A child star turned satirist, performance artist, cabaret singing star and chameleon, McKew’s career saw him perform everywhere from London’s Piccadilly Circus to Berlin, Hamburg, Cologne, Amsterdam and Shanghai (where he played the city’s only underground gay club as the Dowager Empress of China).
Written about in Vogue Australia and a fixture of the social pages, he was a favourite subject for photographers across Melbourne during the 1970s and 80s – and perhaps none more so than Rennie Ellis, who captured McKew’s likeness on many occasions over the course of his glittering career.
McKew was delighted to spot some of these portraits of himself in Melbourne Out Loud, the retrospective of Ellis’s work currently on display at State Library Victoria.
'I feel very honoured to be included in the exhibition,’ he says. ‘Seeing those images was very moving to me – thinking about that time and getting a very special sense of history, a sense of continuity from the past to the present.’
McKew first met Ellis in 1978, at the Paraphernalia Gallery on Collins Street – a hotspot for artists, bohemians and the queer community. McKew was performing a lunchtime queer cabaret act called Ladies Who Lunch, staged in the gallery window, and Ellis snapped his photo.
‘After that, Rennie would turn up at most of my shows,’ recalls McKew. ‘I just thought, who is this guy? He’s everywhere!’
McKew remembers Ellis as ‘a little bit cheeky, but very kind, very playful and very generous’. According to McKew, he was the kind of person who relished photography’s inherent voyeurism and liked nothing better than recording candid moments, whether that was backstage at a fashion show, in the crowd at an AIDS charity fundraiser, or on the field at the Melbourne Cup.
‘Rennie captured all those moments,’ says McKew. ‘He was ubiquitous.’
For McKew, Ellis’s genius was in the way he trained his lens on his subjects. ‘He was always very respectful,’ he says. ‘He would photograph everyone from prime ministers to prostitutes and everybody in between. He was curious about capturing characters from various levels of society.’
This included shooting the trailblazers and changemakers of Melbourne’s vibrant queer culture, across parties, protests, pride marches and awareness-raising events.

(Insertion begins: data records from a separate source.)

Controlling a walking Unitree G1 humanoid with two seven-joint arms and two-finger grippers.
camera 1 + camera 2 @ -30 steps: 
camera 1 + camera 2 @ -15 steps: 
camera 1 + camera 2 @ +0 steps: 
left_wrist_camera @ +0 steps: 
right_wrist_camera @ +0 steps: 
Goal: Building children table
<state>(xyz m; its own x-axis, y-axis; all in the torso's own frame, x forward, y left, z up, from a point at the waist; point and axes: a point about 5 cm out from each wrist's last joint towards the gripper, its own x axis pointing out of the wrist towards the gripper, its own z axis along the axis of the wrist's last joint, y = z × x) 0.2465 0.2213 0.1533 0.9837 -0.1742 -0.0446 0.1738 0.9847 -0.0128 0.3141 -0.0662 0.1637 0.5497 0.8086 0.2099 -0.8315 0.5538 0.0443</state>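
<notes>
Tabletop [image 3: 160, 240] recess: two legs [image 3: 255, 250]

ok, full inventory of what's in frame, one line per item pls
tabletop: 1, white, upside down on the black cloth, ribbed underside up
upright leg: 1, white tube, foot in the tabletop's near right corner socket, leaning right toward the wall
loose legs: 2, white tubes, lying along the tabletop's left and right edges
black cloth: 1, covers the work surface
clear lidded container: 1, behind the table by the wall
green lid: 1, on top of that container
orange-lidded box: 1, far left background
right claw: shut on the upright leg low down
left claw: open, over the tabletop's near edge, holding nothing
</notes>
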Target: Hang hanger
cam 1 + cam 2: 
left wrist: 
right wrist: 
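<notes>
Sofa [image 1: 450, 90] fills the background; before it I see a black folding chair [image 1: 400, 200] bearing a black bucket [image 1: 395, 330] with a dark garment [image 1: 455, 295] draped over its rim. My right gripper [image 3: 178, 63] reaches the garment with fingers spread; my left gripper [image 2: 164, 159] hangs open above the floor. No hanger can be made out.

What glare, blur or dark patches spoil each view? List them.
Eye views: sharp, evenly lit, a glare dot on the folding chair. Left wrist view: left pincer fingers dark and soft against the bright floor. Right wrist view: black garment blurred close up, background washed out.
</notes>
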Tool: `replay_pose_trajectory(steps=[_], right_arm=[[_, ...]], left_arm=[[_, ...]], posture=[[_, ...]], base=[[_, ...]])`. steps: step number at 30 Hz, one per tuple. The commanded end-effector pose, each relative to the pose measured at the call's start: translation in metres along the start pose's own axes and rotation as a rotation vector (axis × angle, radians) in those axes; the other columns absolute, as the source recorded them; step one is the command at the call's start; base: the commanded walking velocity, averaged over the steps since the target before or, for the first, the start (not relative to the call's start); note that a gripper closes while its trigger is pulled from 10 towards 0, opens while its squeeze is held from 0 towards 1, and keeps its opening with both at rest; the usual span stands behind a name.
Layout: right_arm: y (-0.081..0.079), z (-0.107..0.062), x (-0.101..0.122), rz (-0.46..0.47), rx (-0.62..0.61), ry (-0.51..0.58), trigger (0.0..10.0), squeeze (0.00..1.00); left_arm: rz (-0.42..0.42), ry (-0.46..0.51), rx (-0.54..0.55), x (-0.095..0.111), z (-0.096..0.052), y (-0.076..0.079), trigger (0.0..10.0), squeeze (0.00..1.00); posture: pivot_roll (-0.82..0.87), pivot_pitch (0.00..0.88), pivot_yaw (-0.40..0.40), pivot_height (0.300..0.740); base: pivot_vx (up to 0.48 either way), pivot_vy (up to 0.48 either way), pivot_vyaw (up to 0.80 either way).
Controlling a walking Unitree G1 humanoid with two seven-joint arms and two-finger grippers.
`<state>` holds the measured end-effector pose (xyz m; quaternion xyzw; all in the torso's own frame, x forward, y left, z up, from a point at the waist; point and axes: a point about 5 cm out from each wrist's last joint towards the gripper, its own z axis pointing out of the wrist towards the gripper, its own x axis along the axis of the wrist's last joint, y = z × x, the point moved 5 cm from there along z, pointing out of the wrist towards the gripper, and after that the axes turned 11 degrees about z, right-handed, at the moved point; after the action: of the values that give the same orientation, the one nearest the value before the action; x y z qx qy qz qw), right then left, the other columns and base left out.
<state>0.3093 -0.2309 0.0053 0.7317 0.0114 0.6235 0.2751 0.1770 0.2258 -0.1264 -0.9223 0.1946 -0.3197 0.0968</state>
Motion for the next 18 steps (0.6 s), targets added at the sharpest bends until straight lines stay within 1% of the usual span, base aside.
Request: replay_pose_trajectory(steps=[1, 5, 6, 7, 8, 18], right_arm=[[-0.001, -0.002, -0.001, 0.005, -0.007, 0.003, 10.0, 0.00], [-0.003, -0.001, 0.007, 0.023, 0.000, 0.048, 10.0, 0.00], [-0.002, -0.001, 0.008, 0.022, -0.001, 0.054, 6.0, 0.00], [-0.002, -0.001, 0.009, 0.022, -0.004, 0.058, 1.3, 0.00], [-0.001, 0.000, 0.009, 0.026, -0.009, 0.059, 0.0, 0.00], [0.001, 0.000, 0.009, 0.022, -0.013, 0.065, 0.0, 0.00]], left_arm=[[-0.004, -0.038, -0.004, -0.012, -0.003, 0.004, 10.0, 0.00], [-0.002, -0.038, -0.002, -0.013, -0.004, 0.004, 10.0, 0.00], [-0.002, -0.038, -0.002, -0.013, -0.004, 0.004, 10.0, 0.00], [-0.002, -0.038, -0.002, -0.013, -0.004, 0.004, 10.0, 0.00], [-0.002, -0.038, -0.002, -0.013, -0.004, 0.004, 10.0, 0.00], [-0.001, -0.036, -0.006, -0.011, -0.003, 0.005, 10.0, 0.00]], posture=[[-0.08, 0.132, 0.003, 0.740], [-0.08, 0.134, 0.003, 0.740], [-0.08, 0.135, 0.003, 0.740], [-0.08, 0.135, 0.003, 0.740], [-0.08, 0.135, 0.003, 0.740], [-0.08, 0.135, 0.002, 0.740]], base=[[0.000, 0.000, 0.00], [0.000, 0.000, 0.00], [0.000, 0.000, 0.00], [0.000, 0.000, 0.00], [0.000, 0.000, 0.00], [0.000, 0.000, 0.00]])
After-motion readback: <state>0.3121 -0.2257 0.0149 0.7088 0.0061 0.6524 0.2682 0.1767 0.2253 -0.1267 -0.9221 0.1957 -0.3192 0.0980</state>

‘Rennie captured the light and shade of those times,’ observes McKew. ‘His work gives a sense of the timeline, of where history comes from in terms of queer culture.’
McKew says that one of the most important things about Ellis’s archive is that it recorded an era of great change and hard-won battles for LQBTQIA+ rights.

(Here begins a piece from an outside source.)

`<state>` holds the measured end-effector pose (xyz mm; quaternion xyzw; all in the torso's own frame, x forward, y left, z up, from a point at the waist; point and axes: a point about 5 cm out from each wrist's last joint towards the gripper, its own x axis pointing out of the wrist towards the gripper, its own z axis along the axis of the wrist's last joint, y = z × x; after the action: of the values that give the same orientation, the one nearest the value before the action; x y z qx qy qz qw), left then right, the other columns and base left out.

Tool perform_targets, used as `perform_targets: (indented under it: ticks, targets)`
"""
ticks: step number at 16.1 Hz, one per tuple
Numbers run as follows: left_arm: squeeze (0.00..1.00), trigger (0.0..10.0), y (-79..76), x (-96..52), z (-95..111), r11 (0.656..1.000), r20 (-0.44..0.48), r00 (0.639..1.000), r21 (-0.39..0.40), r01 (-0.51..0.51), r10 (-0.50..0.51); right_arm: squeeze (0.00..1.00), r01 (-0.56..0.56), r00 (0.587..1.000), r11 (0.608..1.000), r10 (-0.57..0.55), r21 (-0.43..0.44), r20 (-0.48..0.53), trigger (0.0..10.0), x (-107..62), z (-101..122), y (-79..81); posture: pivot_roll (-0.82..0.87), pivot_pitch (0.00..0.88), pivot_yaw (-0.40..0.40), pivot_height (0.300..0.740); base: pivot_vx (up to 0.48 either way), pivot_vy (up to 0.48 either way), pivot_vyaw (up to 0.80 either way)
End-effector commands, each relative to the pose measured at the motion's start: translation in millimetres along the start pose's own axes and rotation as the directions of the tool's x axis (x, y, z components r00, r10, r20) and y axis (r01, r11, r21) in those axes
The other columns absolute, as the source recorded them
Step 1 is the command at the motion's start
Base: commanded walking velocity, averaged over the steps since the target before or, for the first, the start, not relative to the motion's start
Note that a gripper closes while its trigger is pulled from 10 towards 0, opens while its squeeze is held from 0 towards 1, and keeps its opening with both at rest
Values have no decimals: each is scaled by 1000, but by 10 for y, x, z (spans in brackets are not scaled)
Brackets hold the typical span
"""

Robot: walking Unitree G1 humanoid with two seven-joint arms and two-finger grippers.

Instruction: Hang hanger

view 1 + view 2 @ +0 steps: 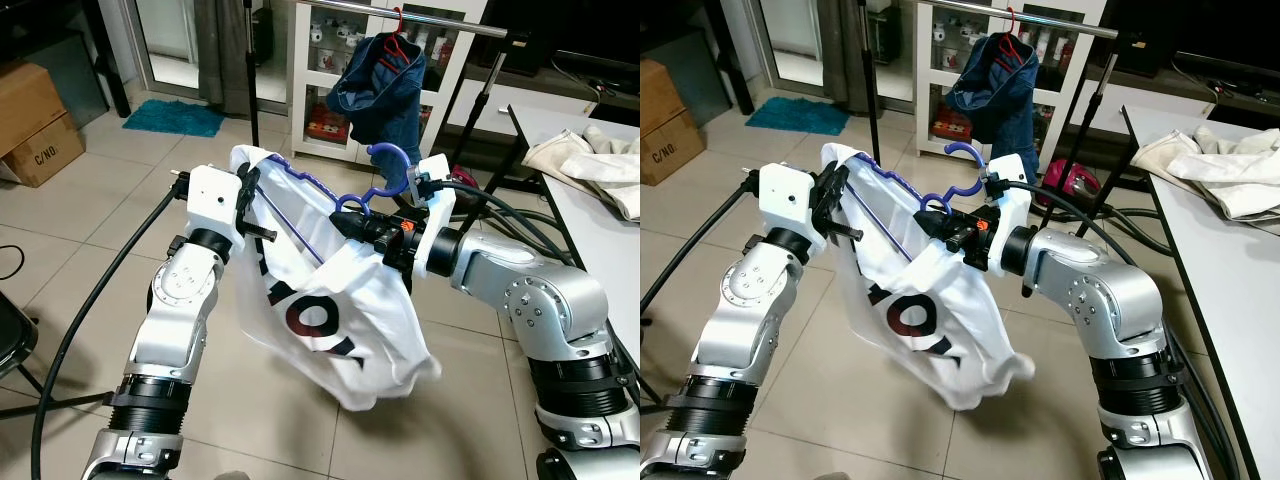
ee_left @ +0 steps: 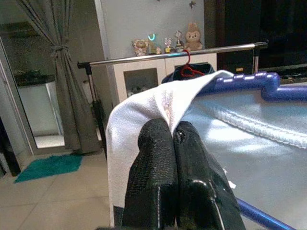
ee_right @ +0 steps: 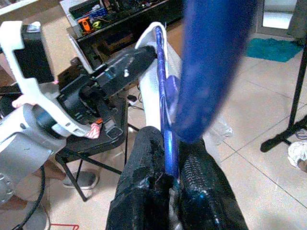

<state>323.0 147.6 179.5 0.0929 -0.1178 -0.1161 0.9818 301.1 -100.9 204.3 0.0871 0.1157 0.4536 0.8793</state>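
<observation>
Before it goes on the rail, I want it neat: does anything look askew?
Yes. The white T-shirt sits lopsided on the blue hanger, bunched and sagging low toward one side. The left gripper pinches its shoulder; the right gripper clamps the hanger.

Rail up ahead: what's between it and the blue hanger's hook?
In the left eye view, a denim garment on a red hanger hangs from the rail, just beyond the blue hanger's hook.

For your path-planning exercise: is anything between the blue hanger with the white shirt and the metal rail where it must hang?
Nothing stands between the blue hanger and the rail, but a dark blue garment already hangs there.
</observation>
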Motion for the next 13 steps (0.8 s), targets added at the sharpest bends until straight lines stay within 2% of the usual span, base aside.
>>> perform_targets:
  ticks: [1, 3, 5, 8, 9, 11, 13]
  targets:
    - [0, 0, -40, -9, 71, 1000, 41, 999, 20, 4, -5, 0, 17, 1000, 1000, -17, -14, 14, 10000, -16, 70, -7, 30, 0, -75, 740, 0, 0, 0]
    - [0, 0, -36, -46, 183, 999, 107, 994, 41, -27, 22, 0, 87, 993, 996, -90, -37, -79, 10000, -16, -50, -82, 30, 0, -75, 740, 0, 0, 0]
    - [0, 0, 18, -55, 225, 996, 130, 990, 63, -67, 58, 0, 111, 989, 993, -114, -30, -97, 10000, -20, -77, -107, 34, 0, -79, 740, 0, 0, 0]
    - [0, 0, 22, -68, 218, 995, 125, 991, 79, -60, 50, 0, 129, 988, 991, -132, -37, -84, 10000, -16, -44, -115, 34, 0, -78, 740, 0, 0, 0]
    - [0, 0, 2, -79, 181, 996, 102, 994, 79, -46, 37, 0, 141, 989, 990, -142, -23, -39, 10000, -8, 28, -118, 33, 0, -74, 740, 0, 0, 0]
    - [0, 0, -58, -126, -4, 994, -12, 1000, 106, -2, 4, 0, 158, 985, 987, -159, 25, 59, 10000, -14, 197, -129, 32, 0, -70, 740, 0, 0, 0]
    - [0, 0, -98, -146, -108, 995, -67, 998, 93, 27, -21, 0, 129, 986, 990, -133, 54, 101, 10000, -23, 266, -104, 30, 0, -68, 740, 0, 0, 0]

‘This was a time when homosexuality was a criminal offence,’ says McKew (sex between men was a crime in Victoria until 1980). ‘You could be fired from a teaching profession if they found that you were gay. You could be imprisoned. You were like a second-class citizen.’
Importantly, Ellis’s work contributed to changing social attitudes towards homosexuality. ‘Political people and lobbyists can get the laws changed, but it's the artists who change the attitudes of society,’ says McKew. For him, it’s the work of artists like himself, and like Ellis, who illuminate and subsequently destigmatise queer life.
‘You need artists – the writers, the performers – so that people can see that we're not aliens, that this is all very reasonable, and it's about equality and acceptance. In fact, it’s artists that do the most important work in changing culture and changing attitudes.’
He believes that Ellis’s work is an important archive of Melbourne’s queer history – a history that’s essential for current generations to know. ‘Things didn't happen by magic; people had to be out there fighting for change, fighting for equality, to get the laws changed. Artists had to address and confront the issues of the time.’
‘These histories are so important to capture. If you don't know where you've come from, you won't know where you're going. You have to know what the history is, otherwise, you can repeat the same mistakes.’
Tim McKew's autobiography, Thou Shalt Not, So I DID! will be launched at the 2026 Midsumma Festival, followed by a retrospective cabaret show called McKusical.